§ **Description of the task**: From the entries below, output the line with "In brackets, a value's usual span" and each following line up to and including the line with "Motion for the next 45", exactly as written.

Dataset records section start

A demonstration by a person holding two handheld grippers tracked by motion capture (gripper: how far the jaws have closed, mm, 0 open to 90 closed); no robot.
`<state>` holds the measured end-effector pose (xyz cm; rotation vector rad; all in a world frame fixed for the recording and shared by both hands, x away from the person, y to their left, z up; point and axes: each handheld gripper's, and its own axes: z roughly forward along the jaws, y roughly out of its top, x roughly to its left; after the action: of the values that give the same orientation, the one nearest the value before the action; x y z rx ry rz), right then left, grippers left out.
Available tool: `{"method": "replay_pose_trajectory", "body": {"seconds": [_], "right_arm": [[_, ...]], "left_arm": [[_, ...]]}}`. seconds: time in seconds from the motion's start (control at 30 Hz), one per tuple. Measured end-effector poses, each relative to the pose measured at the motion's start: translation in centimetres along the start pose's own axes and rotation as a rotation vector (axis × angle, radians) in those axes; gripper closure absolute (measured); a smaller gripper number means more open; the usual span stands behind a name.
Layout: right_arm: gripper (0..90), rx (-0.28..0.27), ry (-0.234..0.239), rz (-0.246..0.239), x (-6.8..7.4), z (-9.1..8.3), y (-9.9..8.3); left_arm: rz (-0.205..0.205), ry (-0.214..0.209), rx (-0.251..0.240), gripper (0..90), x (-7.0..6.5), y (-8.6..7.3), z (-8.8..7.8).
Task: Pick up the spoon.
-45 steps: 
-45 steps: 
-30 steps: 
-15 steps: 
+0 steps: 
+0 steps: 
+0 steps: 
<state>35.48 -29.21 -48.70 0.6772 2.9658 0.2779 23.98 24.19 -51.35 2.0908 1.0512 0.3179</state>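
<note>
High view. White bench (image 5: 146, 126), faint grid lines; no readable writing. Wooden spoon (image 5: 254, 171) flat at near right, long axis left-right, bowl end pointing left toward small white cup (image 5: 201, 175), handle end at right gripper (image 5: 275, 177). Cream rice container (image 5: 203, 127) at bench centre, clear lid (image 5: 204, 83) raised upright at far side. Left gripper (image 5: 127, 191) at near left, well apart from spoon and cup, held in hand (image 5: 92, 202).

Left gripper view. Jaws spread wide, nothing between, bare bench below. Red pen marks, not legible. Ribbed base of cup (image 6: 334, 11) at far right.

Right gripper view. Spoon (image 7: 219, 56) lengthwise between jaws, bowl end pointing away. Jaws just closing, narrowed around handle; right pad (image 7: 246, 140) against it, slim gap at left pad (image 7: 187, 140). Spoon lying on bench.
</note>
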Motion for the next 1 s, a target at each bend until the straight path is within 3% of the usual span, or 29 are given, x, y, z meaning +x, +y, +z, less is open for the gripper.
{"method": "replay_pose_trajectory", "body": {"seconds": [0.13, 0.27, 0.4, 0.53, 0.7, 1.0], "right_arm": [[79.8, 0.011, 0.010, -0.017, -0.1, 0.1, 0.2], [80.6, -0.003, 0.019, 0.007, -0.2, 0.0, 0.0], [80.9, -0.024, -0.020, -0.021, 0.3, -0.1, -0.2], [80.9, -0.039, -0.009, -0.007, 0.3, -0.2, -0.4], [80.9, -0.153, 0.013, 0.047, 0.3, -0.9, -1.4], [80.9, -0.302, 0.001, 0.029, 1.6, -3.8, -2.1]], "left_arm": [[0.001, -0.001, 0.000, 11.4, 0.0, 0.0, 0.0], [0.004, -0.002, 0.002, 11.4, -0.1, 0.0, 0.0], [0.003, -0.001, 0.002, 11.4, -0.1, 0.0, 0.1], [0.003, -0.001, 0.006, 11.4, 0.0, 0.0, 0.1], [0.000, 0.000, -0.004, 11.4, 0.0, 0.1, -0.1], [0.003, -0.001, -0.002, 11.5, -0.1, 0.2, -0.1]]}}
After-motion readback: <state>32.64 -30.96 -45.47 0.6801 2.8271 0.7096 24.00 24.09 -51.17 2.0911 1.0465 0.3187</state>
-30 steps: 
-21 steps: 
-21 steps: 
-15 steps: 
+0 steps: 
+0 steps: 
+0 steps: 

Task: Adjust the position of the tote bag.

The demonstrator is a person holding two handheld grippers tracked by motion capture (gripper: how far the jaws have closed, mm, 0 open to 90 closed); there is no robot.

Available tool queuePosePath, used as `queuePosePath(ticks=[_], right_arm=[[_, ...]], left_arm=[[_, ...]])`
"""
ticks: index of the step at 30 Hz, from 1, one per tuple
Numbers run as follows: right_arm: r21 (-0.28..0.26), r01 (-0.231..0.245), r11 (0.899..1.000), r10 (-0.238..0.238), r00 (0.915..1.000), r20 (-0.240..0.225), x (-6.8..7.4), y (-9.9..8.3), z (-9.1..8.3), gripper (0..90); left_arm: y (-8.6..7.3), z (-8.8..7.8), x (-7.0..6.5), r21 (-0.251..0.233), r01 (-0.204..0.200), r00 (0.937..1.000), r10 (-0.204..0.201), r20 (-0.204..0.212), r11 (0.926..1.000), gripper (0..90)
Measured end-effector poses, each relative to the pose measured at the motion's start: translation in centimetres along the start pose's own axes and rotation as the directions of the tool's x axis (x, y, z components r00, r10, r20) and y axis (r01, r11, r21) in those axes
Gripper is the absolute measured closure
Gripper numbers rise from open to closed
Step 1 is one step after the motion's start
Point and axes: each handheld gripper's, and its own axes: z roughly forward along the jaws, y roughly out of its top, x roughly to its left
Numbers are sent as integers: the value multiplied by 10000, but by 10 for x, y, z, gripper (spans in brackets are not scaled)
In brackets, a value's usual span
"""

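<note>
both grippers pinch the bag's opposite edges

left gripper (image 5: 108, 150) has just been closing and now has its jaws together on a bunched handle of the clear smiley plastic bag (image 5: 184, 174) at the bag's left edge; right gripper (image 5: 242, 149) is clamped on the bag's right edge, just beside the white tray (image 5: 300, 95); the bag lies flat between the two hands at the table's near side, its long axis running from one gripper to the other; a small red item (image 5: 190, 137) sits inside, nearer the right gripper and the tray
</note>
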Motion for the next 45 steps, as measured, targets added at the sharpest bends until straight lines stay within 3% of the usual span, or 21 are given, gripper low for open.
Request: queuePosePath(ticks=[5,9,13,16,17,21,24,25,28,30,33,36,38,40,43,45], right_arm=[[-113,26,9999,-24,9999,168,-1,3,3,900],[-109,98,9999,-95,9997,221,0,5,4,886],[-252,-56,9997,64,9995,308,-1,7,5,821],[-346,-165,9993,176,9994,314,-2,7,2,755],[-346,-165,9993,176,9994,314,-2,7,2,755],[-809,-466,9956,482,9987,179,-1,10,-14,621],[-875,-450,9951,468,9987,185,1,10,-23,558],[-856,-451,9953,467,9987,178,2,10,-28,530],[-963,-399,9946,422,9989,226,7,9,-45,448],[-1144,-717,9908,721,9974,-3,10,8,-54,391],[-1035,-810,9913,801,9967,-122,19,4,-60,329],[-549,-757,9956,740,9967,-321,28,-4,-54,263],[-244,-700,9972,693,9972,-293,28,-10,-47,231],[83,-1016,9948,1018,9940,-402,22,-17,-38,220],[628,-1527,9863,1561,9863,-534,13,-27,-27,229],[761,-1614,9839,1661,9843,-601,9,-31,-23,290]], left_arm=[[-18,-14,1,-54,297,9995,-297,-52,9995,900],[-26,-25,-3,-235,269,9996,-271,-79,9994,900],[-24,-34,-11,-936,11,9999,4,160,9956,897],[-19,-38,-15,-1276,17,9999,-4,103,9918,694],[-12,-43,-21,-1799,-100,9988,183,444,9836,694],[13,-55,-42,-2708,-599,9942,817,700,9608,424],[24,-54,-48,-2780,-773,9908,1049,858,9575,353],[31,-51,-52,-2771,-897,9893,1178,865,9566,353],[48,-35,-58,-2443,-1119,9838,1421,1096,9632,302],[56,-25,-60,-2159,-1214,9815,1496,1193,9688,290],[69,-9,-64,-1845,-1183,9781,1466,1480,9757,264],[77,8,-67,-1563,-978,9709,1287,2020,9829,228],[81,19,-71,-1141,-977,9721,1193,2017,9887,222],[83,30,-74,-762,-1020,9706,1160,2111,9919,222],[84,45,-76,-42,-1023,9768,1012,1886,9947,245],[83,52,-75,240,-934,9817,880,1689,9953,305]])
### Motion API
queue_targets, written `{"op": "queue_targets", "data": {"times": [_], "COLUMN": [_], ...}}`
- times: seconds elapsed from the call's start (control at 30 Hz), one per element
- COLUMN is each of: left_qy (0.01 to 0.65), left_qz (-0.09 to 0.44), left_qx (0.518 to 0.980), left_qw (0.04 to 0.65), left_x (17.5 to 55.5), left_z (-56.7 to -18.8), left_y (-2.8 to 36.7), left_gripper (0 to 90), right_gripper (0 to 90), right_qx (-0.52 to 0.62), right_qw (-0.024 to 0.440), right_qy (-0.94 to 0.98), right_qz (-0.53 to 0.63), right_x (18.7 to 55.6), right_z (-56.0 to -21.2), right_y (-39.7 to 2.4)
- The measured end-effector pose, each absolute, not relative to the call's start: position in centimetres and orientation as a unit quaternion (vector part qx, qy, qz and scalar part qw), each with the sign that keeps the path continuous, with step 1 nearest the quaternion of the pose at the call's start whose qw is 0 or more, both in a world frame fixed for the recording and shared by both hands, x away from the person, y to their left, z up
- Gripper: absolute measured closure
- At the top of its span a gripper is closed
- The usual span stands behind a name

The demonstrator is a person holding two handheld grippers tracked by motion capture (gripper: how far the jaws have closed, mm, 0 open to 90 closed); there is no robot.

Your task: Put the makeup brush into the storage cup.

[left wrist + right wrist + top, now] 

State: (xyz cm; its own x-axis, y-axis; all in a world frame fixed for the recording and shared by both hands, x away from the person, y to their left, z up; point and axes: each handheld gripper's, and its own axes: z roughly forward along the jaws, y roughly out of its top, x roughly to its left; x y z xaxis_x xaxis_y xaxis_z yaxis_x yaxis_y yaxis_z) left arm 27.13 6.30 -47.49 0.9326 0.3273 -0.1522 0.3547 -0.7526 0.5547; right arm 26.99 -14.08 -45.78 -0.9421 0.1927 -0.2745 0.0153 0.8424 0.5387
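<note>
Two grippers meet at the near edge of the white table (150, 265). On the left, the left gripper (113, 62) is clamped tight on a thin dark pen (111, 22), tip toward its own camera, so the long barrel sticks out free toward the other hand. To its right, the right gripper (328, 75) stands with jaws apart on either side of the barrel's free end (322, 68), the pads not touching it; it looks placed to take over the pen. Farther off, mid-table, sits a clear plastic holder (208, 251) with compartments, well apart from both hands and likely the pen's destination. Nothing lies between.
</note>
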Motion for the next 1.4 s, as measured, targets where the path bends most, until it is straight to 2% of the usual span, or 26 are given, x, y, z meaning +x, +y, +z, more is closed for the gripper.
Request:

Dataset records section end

§ **Solution to this task**:
In brackets, a value's usual span
"""

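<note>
both grippers pinch the bag's opposite edges

left gripper (image 5: 108, 150) has just been closing and now has its jaws together on a bunched handle of the clear smiley plastic bag (image 5: 184, 174) at the bag's left edge; right gripper (image 5: 242, 149) is clamped on the bag's right edge, just beside the white tray (image 5: 300, 95); the bag lies flat between the two hands at the table's near side, its long axis running from one gripper to the other; a small red item (image 5: 190, 137) sits inside, nearer the right gripper and the tray
</note>
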Motion for the next 45 steps, as measured, targets added at the sharpest bends until straight lines stay within 3% of the usual span, or 21 are given, gripper low for open.

The given output is complete.